◆ **REQUIREMENT**
A single stretch of the material below is to be transcribed exactly, starting at the line with "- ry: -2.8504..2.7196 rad" and ending after the line with "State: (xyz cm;".

◆ **PROVIDED DATA**
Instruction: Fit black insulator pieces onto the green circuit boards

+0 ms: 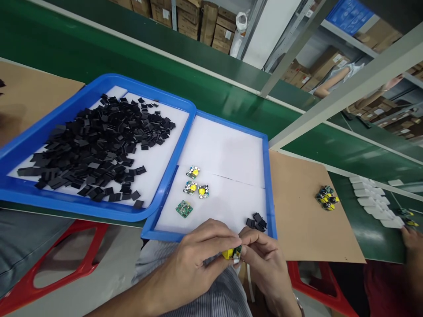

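Between my two hands, over the near edge of the white-lined tray, is a small circuit board with a yellow component. My left hand pinches its left side between thumb and fingers. From the right, the fingertips of my right hand are closed on the same board; whether they also hold a small black piece is hidden. Several circuit boards with yellow parts lie on the tray lining, and one green board shows a flatter face. A few black plastic pieces sit near the tray's right corner.
A blue tray heaped with black pieces overlaps the left side of the blue-rimmed white tray. Cardboard to the right bears a cluster of boards. White holders and a co-worker's hand are farther right.
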A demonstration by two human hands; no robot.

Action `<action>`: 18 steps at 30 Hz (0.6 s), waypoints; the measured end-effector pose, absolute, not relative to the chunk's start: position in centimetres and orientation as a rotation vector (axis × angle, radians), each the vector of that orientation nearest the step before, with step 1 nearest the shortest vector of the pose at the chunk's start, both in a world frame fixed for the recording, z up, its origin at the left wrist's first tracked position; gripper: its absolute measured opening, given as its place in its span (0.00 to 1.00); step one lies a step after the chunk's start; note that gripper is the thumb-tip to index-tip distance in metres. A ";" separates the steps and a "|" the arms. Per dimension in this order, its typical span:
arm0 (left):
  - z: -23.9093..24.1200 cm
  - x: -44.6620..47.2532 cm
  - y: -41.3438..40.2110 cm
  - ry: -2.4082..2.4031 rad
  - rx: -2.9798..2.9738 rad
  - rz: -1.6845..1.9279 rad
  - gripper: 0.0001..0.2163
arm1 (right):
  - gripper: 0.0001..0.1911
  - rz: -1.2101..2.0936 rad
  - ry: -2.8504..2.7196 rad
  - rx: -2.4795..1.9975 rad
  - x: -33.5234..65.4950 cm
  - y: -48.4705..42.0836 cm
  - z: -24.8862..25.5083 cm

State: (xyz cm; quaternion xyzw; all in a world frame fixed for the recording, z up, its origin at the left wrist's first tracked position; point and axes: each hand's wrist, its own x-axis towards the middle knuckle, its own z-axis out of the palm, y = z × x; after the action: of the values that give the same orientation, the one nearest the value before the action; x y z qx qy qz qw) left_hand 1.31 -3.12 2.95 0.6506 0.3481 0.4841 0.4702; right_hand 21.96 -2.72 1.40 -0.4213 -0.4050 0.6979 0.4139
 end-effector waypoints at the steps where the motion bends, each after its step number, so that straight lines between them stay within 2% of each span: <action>1: 2.9 1.3 -3.1 0.842 1.609 1.195 0.22 | 0.02 1.767 -1.017 -1.064 22.0 -2.7 1.4; 9: 2.2 1.6 -3.3 0.925 1.628 1.153 0.23 | 0.02 1.657 -1.143 -1.128 22.1 -2.2 1.6; 15: 2.1 1.5 -2.8 0.902 1.480 1.125 0.19 | 0.00 1.762 -1.009 -1.071 21.9 -2.3 0.8; 18: 1.9 1.3 -2.6 0.940 1.388 1.130 0.19 | 0.05 1.670 -0.955 -1.131 21.3 -2.7 0.2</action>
State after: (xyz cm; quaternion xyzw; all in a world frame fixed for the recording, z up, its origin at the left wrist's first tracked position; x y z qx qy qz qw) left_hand 1.32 -2.64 1.89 0.5818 0.3940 0.4735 0.5311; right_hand 21.35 -2.66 0.21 -0.4552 -0.3843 0.6723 0.4395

◆ **RESPONSE**
  - ry: -2.8504..2.7196 rad
  - rx: -2.4795..1.9975 rad
  - x: -33.5234..65.4950 cm
  - y: -48.4705..42.0836 cm
  - z: -24.8862..25.5083 cm

State: (xyz cm; quaternion xyzw; all in a world frame fixed for the recording, z up, its origin at the left wrist's first tracked position; point and axes: each hand's wrist, its own x-axis towards the middle knuckle, its own z-axis out of the palm, y = z × x; after the action: of the values that give the same orientation, the one nearest the value before the action; x y z qx qy qz qw) left_hand 1.31 -3.12 2.95 0.6506 0.3481 0.4841 0.4702; right_hand 21.96 -2.72 1.40 -0.4213 -0.4050 0.6979 0.4139

This concludes the output.